Supplied material:
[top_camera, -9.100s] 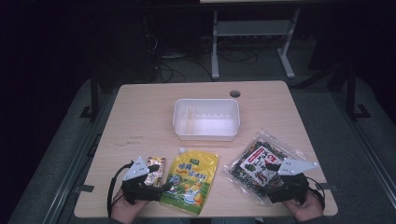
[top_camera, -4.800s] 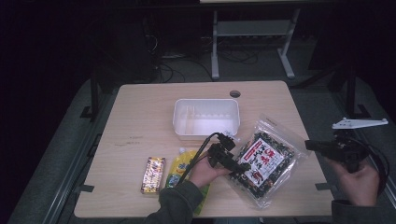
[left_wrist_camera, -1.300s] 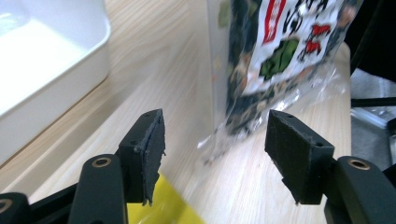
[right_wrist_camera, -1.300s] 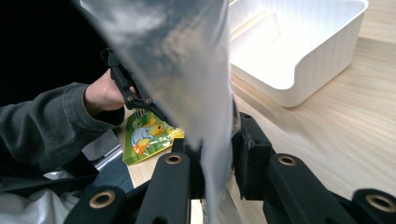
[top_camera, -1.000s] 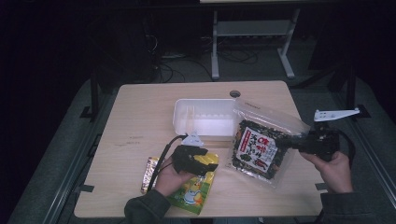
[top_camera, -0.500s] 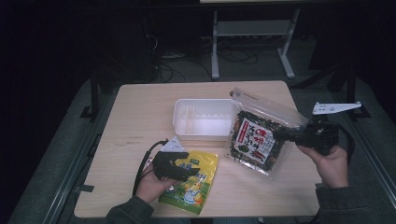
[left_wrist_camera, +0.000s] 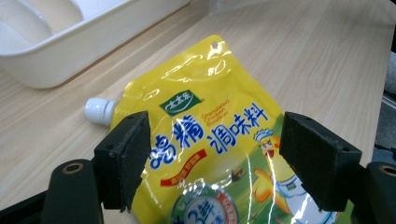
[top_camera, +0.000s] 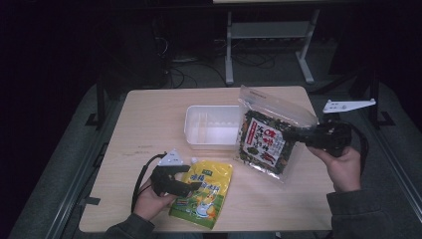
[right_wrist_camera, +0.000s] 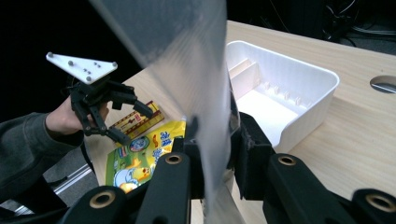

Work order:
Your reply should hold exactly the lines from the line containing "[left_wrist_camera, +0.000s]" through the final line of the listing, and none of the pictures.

Your solution:
[left_wrist_camera, +0.000s] 
[top_camera, +0.000s] 
[right_wrist_camera, +0.000s] 

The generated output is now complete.